Credit hours:

Course Summary

For youth in care, placement in care often brings complicated feelings of shame, relief, or guilt. In order to effectively serve and provide for young people, we need to help them recognize their grief and meet them where they are in their grieving process. Gain knowledge and tools to help your child cope with feelings of grief and ambiguous loss through this course.

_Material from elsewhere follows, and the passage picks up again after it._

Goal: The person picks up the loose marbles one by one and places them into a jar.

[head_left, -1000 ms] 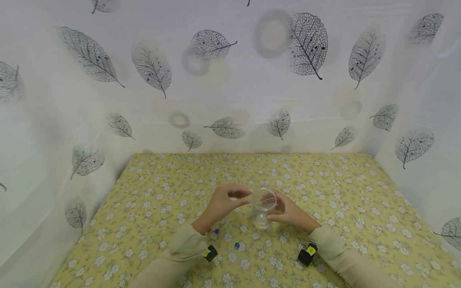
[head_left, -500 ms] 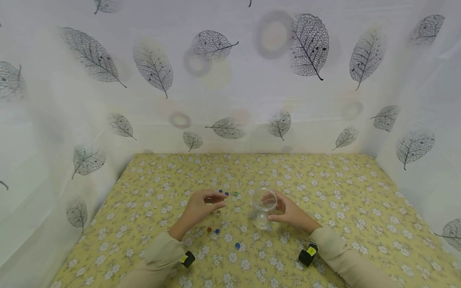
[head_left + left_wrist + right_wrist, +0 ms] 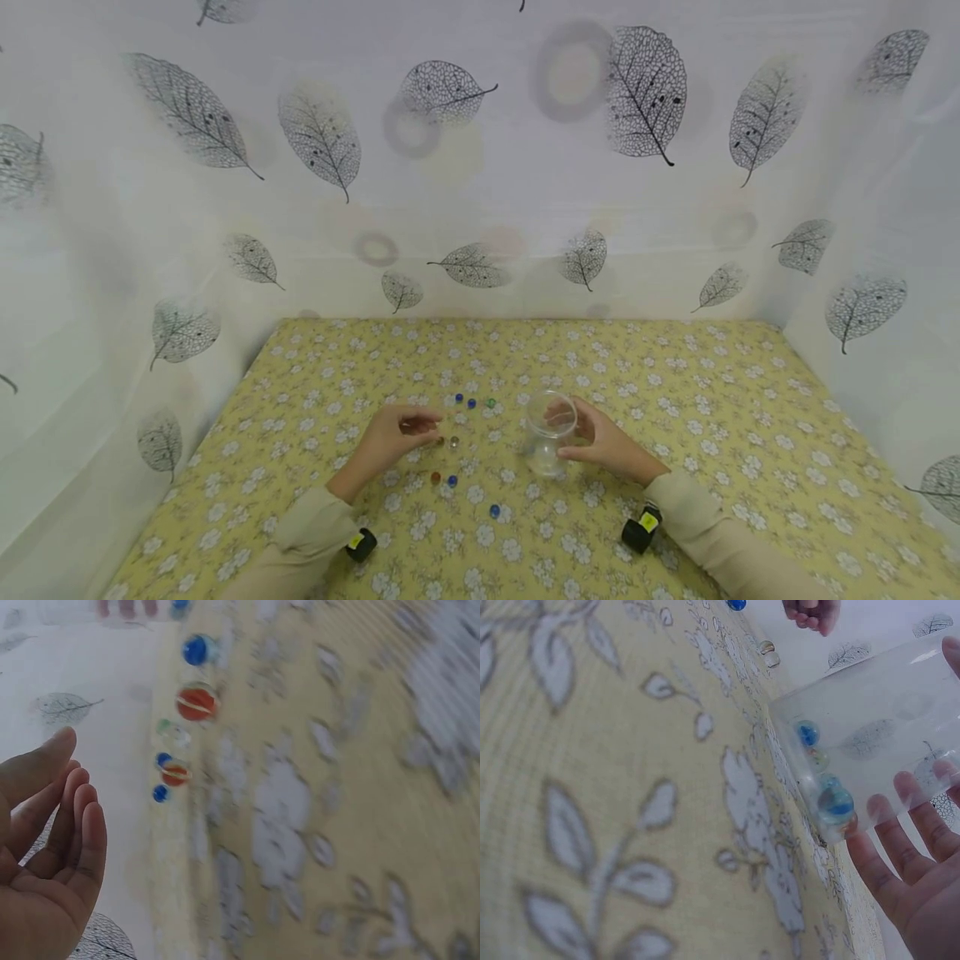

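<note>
My right hand (image 3: 603,442) holds a clear plastic cup (image 3: 543,457) upright on the cloth, its fingers and thumb around the side. Several glass marbles (image 3: 835,804) lie on the cup's bottom in the right wrist view. Over the cloth to the left is my left hand (image 3: 393,435), its fingers loosely bent and nothing between them and the thumb. Just past its fingertips lie a brownish marble (image 3: 441,441) and a clear marble (image 3: 454,442). Closer to me are an orange marble (image 3: 436,477) and a blue marble (image 3: 452,481) side by side.
Two dark blue marbles and a green marble (image 3: 491,402) lie farther back. Another blue marble (image 3: 494,511) sits nearer the front. A yellow flowered cloth (image 3: 675,375) covers the table, with a leaf-patterned curtain (image 3: 495,183) around its back and sides.
My left hand has moved away from the cup's rim, leftward to beside the loose marbles, uncovering several of them. My right hand and the cup have stayed in place.
</note>
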### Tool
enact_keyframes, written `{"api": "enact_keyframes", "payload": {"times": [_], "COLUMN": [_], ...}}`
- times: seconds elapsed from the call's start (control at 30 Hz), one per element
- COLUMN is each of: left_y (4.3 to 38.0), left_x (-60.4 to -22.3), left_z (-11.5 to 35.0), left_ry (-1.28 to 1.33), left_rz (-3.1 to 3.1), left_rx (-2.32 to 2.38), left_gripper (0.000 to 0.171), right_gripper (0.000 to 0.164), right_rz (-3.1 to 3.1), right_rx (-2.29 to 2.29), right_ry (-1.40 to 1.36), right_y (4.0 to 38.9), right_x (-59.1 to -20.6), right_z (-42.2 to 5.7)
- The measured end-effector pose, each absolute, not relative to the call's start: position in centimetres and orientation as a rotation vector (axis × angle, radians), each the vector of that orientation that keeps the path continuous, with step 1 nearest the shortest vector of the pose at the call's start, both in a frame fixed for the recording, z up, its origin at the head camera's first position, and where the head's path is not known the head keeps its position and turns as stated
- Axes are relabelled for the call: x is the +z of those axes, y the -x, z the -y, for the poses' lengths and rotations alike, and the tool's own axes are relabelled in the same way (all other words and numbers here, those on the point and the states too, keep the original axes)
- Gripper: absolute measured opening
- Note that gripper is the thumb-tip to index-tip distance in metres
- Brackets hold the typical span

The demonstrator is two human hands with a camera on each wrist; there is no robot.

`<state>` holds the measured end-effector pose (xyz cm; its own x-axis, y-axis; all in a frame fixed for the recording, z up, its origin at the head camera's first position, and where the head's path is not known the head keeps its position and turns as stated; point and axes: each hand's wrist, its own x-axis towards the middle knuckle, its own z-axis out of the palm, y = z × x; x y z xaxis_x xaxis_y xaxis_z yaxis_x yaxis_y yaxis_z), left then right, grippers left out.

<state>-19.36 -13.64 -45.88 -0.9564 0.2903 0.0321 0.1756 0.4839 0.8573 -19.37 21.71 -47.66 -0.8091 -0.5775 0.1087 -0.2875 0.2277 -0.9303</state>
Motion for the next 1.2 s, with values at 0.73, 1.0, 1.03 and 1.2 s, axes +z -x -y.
{"api": "enact_keyframes", "payload": {"times": [0.73,1.0,1.03,1.2], "left_y": [20.5,20.7,20.7,20.6], "left_x": [-47.8,-47.9,-47.9,-47.8], "left_z": [14.2,14.0,14.0,13.7], "left_ry": [-0.392,-0.404,-0.414,-0.452], "left_rz": [-2.527,-2.554,-2.563,-2.601], "left_rx": [1.475,1.42,1.406,1.346], "left_gripper": [0.029,0.025,0.024,0.019], "right_gripper": [0.056,0.055,0.055,0.057], "right_rz": [-2.225,-2.25,-2.252,-2.253], "right_rx": [-1.62,-1.617,-1.617,-1.618], "right_ry": [0.801,0.821,0.824,0.828], "right_y": [19.2,19.4,19.4,19.4], "right_x": [-47.1,-47.4,-47.4,-47.5], "right_z": [-21.6,-21.6,-21.6,-21.6]}}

In this course, you can expect to learn:

  • About ambiguous loss and complicated grief
  • Unique challenges foster youth face through the grieving process
  • Understand how grief and trauma can manifest in a young person's behavior
  • Strategies a young person can use to cope with ambiguous loss and/or grief

Step 1

Watch the following video "Best Practices for Grief: Foster Care Placement," this video is a part of a series examining grief and loss experiences of children and teens, and was selected because of the valuable introduction it provides about young peoples' grief in foster care:

Step 2

The effects of grief that children in foster care experience vary by the developmental age of the child. Review the following article published by Fostering Perspectives, "The Effects of Grief and Loss on Children in Foster Care", to learn what grief signs to be aware of for all children.

Step 3

Review the following article "Ambiguous Loss Haunts Foster and Adopted Children", to learn about the inevitable loss a young person experiences during their foster care experience (sometimes over and over again) and how incredibly difficult this type of grief is to process.

Step 4

Gregory Manning discusses the difference between a traditional and non-traditional loss and how the profound loss and trauma a young person in foster care experiences manifests and impacts their behaviors in the following video "Grief and Loss for Youth in Foster Care & Adoption":

Step 5

Watch Matthew's video which reflects the trauma, grief, and loss he dealt with throughout his foster care experience. 

Step 6

Review "What Young People Can Do: Healing From Loss", a simple form to help guide and validate a young person healing from loss.

Step 7

Share the "Bill of Rights for Grieving Youth in Foster Care" tool with your child. These Rights reflect the values, dreams, and aspirations of current and former foster youth suffering from tremendous loss and can be helpful to a grieving young person and/or a young person who has not yet begun the grieving process.

Step 8

Join the discussion in the comments below to answer the following question:

How can you help young people in your care suffering from grief and loss?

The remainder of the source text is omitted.